Every topic under heaven is a ready subject for exciting biblical principle preaching. "Starting Over" offers a good example of principle preaching from a topic. The turn of a new century, decade, or even new year is a wonderful opportunity to encourage people to get rid of the past and begin anew. Anything that helps our hearers do this is of great value.
Virtually each of us carries emotional baggage. A neighbor abused me, a boss fired me, a teacher failed me, a friend lied about me, a spouse was unfaithful to me, or may have even divorced me. In addition, how often do these childhood tapes, or ones like them, replay in our minds: "Why can't you be like your sister?" or "You'll never amount to anything."

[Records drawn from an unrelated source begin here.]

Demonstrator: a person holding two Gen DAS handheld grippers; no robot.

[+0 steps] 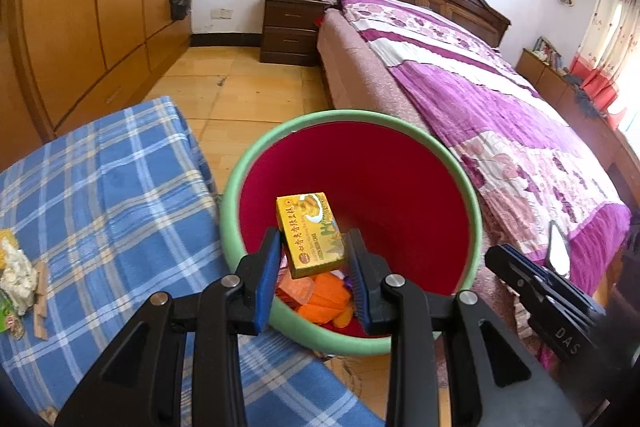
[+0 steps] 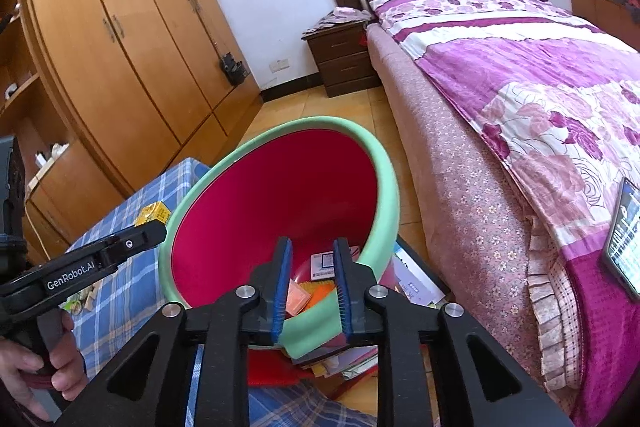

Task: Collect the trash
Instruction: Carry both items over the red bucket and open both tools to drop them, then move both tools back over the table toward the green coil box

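My left gripper (image 1: 314, 259) holds a yellow box (image 1: 311, 234) between its blue pads, over the mouth of the red bin (image 1: 400, 195) with the green rim. Orange wrappers (image 1: 320, 297) lie at the bin's bottom. The checked cloth (image 1: 108, 195) lies to the left, the bed (image 1: 480, 99) to the right.

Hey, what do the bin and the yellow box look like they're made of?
Bin: probably plastic, going by its smooth red inner wall with a soft sheen; the green rim looks matte, possibly rubbery. Yellow box: likely thin printed cardboard, given its sharp folded edges, flat faces and slightly glossy print.
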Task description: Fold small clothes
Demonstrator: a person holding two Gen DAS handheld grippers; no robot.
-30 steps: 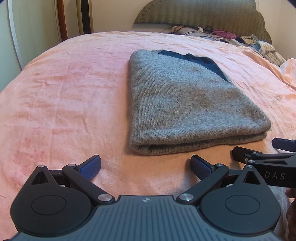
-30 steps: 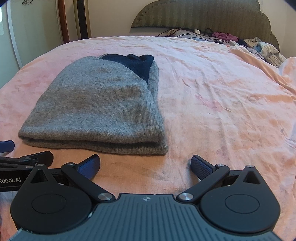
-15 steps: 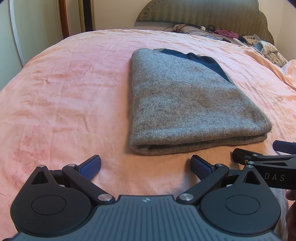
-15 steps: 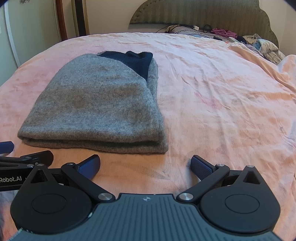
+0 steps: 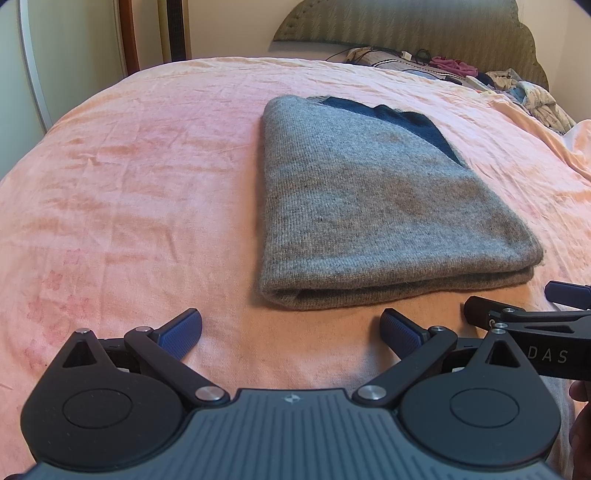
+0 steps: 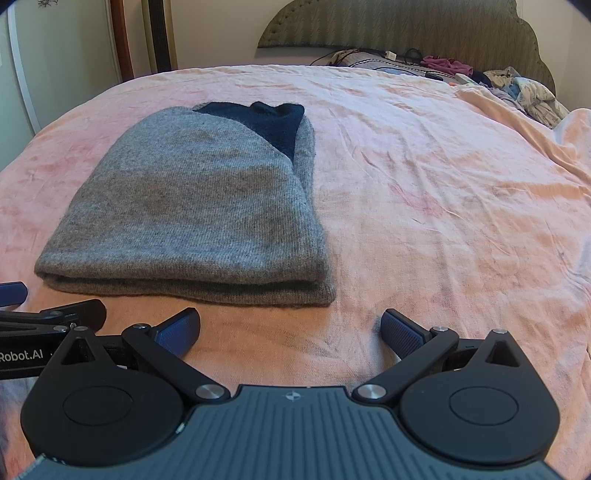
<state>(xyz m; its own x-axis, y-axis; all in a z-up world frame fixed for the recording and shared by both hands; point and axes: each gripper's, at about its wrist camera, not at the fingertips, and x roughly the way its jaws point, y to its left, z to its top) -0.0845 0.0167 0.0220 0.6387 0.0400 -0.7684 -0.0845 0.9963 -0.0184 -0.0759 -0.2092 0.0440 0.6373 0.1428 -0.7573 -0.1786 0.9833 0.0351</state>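
Both tongs, left (image 5: 290, 328) and right (image 6: 290, 328), sit spread wide and empty just short of the folded grey sweater (image 5: 369, 214)'s near edge. It lies flat on the pink bedspread (image 6: 461, 206), with bare sheet around it and a clothes pile (image 6: 524, 92) beyond, by the headboard.

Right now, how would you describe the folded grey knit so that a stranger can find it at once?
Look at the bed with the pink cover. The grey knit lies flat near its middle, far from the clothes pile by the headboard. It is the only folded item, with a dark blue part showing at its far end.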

Many of us suffer from an unforgiving spirit rooted in bitterness toward another person who may even be deceased. Your refusal to forgive may not be hurting anyone else, but its physiological, psychological, and emotional harm will probably send you to an early grave and may cause physical and emotional illness.

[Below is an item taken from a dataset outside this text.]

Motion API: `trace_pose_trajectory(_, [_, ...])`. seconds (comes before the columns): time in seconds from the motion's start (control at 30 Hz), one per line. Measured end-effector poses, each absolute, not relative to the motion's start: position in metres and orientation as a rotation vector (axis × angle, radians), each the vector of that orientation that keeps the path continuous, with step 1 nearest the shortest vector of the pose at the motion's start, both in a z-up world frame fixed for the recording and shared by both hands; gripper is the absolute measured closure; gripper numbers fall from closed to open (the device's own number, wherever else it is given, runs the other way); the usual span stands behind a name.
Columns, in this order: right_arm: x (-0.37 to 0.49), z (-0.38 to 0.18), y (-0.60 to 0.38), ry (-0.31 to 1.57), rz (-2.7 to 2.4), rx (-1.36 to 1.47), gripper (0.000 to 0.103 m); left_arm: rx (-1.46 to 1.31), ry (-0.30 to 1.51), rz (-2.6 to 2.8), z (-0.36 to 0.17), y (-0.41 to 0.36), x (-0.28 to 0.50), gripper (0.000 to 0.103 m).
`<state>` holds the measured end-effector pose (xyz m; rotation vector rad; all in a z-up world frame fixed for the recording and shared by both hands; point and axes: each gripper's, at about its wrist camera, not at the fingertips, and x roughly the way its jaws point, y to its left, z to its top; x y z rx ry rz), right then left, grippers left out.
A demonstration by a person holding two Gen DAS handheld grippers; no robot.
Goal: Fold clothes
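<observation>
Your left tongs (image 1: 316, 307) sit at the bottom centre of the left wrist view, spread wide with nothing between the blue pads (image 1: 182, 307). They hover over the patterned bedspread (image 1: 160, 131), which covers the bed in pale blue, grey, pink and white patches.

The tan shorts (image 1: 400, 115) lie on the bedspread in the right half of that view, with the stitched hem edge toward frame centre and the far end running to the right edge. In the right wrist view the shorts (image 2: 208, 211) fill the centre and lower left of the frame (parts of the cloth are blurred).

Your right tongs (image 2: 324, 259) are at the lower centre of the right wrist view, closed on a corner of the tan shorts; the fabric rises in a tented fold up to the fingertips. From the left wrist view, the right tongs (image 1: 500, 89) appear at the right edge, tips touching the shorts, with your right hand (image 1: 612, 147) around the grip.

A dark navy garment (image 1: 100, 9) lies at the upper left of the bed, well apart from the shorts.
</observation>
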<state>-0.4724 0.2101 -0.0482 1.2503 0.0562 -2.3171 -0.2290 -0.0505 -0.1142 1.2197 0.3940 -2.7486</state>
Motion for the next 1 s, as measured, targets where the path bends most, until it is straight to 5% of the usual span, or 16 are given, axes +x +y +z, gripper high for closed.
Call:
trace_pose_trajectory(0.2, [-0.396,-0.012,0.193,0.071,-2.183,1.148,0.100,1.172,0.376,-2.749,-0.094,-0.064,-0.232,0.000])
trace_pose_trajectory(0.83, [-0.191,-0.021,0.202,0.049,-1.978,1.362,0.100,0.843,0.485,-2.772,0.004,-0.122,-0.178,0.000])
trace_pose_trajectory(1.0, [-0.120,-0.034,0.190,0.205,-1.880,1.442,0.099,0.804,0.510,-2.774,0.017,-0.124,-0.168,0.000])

There's no way to overstate the importance of "letting it go." At the conclusion of the Lord's Prayer, Jesus emphasized just one thing He had said: "But if you don't forgive people, your Father will not forgive your wrongdoing" (Matt. 6:15). Notice that Jesus uses the word "forgive" twice in the same sentence, underscoring its importance. Does this mean God's forgiveness is somehow based on a human work I must perform, rather than on the free gift of His grace? Certainly not. God grants His gracious favor on the basis of no human work, but upon His marvelous grace. It does mean that if I cannot forgive, I will never be in an attitude to humble myself before the Lord Jesus and ask His forgiveness. My unwillingness to forgive is an indication of a prideful spirit which must yet be nailed to the cross.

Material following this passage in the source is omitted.